_TASK ITEM_
Each line in the records below, from the one that contains "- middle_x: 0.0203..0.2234" to the one that contains "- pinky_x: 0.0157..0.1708", should be reproduced exactly, the first and last included.

[[ SUPPLIED ENTRIES, beginning ]]

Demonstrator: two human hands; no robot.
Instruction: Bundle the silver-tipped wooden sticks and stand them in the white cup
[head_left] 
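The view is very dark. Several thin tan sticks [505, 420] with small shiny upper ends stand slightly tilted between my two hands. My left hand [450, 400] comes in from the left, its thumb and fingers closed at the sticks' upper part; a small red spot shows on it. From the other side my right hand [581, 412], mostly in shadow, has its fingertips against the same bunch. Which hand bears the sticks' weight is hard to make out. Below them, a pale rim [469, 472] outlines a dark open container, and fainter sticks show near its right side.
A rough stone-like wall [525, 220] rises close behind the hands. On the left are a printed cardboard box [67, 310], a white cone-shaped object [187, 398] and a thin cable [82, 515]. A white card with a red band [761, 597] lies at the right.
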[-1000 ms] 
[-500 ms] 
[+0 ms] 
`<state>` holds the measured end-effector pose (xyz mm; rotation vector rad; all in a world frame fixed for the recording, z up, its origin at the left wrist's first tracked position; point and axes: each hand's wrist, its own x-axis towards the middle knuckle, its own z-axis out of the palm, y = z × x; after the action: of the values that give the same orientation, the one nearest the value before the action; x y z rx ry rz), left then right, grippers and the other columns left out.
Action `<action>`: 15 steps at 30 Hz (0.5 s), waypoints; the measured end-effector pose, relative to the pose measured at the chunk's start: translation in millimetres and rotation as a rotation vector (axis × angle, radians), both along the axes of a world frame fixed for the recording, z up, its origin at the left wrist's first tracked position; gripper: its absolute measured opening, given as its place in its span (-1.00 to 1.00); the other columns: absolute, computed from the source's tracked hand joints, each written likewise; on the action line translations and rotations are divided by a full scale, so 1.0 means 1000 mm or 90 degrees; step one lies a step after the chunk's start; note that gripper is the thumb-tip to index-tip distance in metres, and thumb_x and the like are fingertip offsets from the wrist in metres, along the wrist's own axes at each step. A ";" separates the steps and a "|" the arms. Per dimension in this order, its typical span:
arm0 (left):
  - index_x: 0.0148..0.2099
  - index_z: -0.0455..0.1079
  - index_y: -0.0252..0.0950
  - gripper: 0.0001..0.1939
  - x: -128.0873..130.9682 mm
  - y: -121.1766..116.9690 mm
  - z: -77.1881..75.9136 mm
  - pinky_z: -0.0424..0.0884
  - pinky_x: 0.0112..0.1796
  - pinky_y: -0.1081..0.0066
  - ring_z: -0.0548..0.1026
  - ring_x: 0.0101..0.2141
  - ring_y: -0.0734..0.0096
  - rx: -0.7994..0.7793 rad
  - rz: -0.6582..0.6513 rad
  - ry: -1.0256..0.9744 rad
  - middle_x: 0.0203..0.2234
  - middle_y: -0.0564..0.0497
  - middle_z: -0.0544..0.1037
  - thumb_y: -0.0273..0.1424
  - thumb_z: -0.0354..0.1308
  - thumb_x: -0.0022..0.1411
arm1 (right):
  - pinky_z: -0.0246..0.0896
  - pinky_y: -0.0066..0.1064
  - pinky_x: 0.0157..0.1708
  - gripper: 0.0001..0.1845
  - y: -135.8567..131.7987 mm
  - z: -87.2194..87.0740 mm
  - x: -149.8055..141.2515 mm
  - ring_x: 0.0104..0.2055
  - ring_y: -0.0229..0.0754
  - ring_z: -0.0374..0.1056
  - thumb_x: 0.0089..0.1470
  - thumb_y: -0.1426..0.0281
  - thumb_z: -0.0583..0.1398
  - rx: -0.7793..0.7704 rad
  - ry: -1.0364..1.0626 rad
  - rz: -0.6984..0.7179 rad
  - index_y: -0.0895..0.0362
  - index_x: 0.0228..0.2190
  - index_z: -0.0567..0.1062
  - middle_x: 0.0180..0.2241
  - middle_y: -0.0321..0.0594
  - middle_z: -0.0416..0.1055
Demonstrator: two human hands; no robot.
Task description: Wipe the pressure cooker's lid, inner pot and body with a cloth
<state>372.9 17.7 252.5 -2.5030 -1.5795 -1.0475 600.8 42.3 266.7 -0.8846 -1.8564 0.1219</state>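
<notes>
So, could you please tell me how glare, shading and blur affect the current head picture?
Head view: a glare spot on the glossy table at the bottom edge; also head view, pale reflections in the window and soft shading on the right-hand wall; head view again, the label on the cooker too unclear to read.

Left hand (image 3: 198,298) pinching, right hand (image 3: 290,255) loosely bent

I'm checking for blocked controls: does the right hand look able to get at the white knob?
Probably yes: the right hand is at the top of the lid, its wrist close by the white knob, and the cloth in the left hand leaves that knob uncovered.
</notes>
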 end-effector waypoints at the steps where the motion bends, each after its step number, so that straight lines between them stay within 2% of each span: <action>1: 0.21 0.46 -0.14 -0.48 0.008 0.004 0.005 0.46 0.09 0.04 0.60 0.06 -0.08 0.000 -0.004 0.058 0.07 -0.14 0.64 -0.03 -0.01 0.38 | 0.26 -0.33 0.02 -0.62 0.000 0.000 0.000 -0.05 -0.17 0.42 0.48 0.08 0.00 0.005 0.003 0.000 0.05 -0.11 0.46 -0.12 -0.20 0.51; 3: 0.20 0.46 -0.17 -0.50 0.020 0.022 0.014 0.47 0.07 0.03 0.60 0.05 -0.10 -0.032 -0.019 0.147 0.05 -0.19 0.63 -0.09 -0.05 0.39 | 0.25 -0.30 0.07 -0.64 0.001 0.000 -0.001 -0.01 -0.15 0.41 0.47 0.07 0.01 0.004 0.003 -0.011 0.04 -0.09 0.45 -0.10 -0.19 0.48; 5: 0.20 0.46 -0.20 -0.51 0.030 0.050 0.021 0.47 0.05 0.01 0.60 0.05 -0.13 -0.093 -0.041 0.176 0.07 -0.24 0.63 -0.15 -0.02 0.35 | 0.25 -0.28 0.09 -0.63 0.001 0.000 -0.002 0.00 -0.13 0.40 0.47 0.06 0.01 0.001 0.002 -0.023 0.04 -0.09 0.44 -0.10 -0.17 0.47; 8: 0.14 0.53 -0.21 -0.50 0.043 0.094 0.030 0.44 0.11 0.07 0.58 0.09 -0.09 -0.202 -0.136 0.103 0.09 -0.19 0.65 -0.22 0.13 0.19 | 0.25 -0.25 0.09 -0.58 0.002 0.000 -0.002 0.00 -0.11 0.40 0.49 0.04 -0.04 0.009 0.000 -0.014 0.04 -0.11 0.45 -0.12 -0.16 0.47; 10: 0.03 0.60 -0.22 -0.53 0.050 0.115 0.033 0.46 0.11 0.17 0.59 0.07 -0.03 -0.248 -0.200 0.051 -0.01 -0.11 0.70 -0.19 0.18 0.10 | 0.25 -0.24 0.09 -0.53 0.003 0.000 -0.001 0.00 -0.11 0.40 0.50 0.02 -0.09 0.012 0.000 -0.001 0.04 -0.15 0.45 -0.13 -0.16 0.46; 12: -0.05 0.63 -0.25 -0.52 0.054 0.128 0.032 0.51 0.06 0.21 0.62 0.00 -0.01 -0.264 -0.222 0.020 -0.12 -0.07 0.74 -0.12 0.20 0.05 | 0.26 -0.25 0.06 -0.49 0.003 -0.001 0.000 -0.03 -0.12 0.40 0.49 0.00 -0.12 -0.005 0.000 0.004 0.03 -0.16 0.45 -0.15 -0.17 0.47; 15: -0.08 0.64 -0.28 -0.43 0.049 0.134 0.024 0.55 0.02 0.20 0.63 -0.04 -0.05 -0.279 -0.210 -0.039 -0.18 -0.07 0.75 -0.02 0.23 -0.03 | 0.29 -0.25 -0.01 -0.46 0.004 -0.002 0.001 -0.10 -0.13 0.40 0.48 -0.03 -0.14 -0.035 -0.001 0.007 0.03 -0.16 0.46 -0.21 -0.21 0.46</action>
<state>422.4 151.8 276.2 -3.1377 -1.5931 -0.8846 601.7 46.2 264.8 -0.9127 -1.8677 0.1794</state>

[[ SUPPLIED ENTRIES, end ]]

_WRITTEN SOLUTION_
  - middle_x: 0.0203..0.2234
  - middle_y: -0.0564..0.0497
  - middle_z: -0.0544..0.1037
  - thumb_y: -0.0273..0.1424
  - thumb_z: -0.0354..0.1308
  - thumb_x: -0.0022..0.1411
arm1 (right):
  - pinky_z: -0.0246..0.0896
  - pinky_y: -0.0066..0.1064
  - pinky_x: 0.0157..0.1708

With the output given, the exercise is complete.